- **Exercise objective**
The reply must contain exactly the lines below from the one with "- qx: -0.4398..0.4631" down to the one with "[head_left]", both included, and nothing more; please omit the pictures.

- **Data**
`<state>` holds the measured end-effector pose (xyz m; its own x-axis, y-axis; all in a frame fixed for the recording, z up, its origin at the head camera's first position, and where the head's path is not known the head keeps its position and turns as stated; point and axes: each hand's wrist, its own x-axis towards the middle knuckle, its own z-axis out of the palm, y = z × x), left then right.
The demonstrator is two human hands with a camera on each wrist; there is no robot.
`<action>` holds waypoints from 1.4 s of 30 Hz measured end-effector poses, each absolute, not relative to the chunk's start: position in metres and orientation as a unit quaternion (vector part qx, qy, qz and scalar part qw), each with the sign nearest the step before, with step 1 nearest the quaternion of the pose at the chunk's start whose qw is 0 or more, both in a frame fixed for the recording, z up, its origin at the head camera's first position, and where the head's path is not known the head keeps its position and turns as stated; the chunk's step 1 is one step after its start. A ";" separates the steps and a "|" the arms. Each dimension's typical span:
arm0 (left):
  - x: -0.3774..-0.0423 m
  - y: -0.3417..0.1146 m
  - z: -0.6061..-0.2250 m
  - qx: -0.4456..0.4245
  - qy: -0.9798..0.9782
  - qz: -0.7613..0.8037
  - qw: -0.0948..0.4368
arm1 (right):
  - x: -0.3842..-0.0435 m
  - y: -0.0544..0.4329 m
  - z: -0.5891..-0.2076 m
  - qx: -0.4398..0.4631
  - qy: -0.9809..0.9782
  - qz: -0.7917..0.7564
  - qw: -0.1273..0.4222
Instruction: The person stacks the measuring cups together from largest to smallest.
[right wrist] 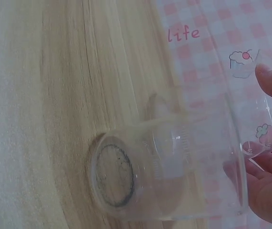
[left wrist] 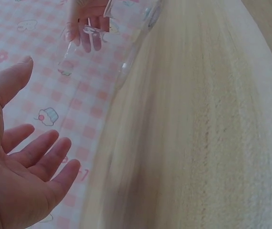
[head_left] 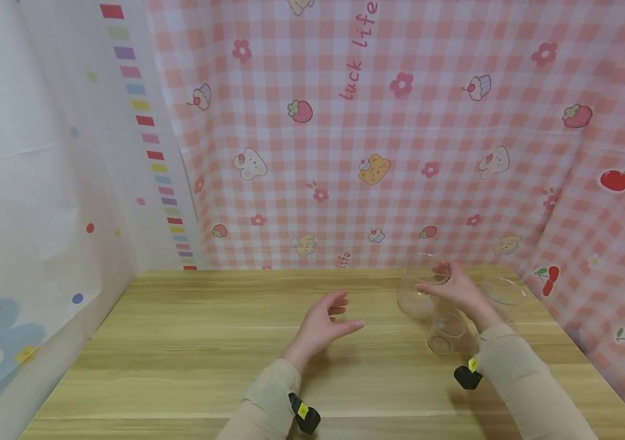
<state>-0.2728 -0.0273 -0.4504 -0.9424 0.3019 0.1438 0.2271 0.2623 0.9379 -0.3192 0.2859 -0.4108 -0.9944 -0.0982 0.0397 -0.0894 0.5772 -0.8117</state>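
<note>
A large clear beaker (head_left: 408, 299) stands toward the back right of the wooden table. My right hand (head_left: 458, 290) comes in from its right, with thumb and fingers curved about its upper part. Some of those fingers show through the glass. Close in front stands a smaller clear beaker (head_left: 440, 342), seen large in the right wrist view with its round base (right wrist: 113, 175). Another clear glass vessel (head_left: 507, 293) is partly hidden behind my right wrist. My left hand (head_left: 320, 327) hovers left of the beakers, palm turned toward them, fingers relaxed and holding nothing.
The wooden table (head_left: 191, 342) extends left and in front of my hands. A pink checked cloth (head_left: 340, 214) hangs along its back edge, with another cloth at the right. A white patterned cloth (head_left: 87, 183) hangs on the left.
</note>
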 end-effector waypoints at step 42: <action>-0.271 -0.061 -0.435 0.237 0.775 0.582 0.062 | -0.296 0.232 -0.400 -0.322 0.790 -0.513 0.094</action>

- **Result below**
  - qx: -0.4398..0.4631
  - qy: -0.9809..0.9782
  - qz: -0.7917..0.7564
  - qw: -0.1273..0.4222
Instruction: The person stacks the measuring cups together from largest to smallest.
[right wrist] 
[left wrist] 
[head_left] 

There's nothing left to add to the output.